American and European studies prove that students use prescription medication or drugs to enhance their cognitive performance. Researchers from the universities of Zurich and Basel examined whether Swiss students have also experimented with neuroenhancement and which substances they take by conducting a survey of 6,725 students with an average age of 23 at the two universities and ETH Zurich.
Majority consumes soft enhancers
Around 94 percent of the students surveyed had already heard of neuroenhancement. 13.8 percent of these students had tried to improve their cognitive performance with prescription medication or legal or illegal drugs at least once during their degrees. The substance most used was alcohol (5.6%), followed by methylphenidate such as Ritalin (4.1%), sedatives and soporifics (2.7%), cannabis (2.5%), beta-blockers (1.2%), amphetamines (0.4%), and cocaine (0.2%).
The respondents primarily took these substances during the exam preparation period, only consuming stimulating substances rarely in the exam situation or for general stress during their degrees. While daily neuroenhancement was a rare occurrence (1.8%), the majority consumed “soft enhancers” such as caffeinated products, non-prescription vitamin products or herbal sedatives before their last big exam – around a third even every day.
The number of Swiss students who take neuroenhancing drugs is comparable with recent studies conducted at European universities. “The purported frequency of neuroenhancement at Swiss universities needs to be put into perspective as we asked about psychoactive and calmative substances,” says PD Michael Schaub, the study leader and head of the Swiss Research Institute for Public Health and Addiction.
Narrow majority obtained desired effect
As a rule, advanced students who also had a job alongside their degrees and reported higher stress levels consumed performance-enhancing substances more frequently.

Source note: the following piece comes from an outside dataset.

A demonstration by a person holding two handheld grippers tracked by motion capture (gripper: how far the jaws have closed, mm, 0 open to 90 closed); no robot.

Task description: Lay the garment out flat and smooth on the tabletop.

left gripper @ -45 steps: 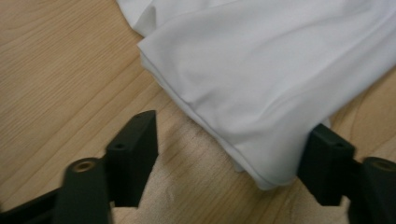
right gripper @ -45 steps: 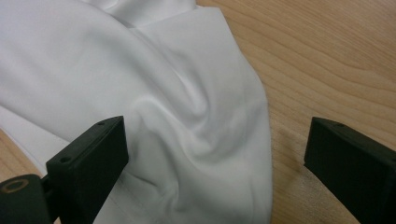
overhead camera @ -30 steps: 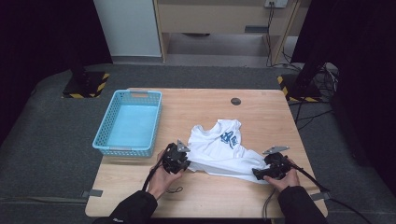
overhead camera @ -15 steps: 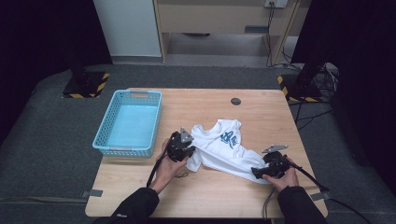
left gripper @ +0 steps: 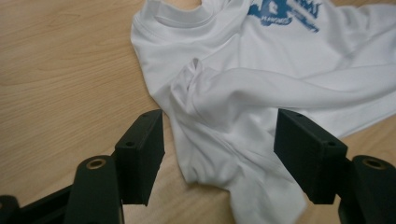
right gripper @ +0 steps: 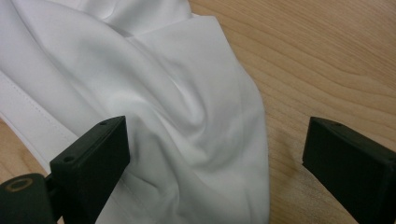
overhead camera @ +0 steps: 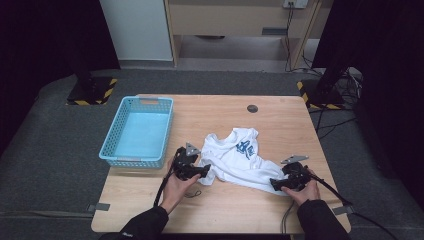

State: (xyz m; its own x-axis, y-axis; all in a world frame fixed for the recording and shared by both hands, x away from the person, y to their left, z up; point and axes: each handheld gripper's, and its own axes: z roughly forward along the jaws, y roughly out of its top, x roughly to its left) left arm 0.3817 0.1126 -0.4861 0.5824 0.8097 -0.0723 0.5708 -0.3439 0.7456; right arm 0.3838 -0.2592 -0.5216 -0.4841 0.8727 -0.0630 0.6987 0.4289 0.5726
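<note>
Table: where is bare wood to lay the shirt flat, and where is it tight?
Bare table lies beyond the white T-shirt up to the dark disc, and along the near edge between the forearms. It is tight on the left, where the left tongs, just opened, sit close to the blue basket.

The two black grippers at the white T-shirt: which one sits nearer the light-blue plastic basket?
The left gripper, at the white T-shirt's sleeve end, close by the light-blue plastic basket; the right gripper is at the far hem.
</note>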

Certain differences were apparent depending on the degree course: In Switzerland, students of the subjects architecture (19.6%), journalism (18.2%), chemistry (17.6%), economics (17.1%), medicine (16.2%), or pharmaceutics (16.1%) had more experience of neuroenhancement than budding mathematicians (8.6%) or sports students (7%), for instance.
According to the survey, the intended effect was only achieved in a narrow majority of the students, which is why only around half would actually take these substances to boost their brain power again. “The development of neuroenhancement at Swiss universities should be monitored as students constitute a high-risk group that is exposed to increased stress and performance pressure during their degrees,” concludes Schaub. “However, there is no need to intervene as yet.”
Larissa J. Maier, Matthias E. Liechti, Fiona Herzig, Michael P. Schaub. To dope or not to dope: Neuroenhancement with prescription drugs and drugs of abuse among Swiss university students. PLOS ONE. Doi:10.1371/journal.pone.0077967
Within the scope of the study at the universities of Zurich and Basel and ETH Zurich, 28,118 students were contacted, 6,275 of whom went on to take part in the online survey. The study was conducted by the Swiss Research Institute for Public Health and Addiction, an associate institute of the University of Zurich, and the Division of Clinical Pharmacology at the University Hospital Basel.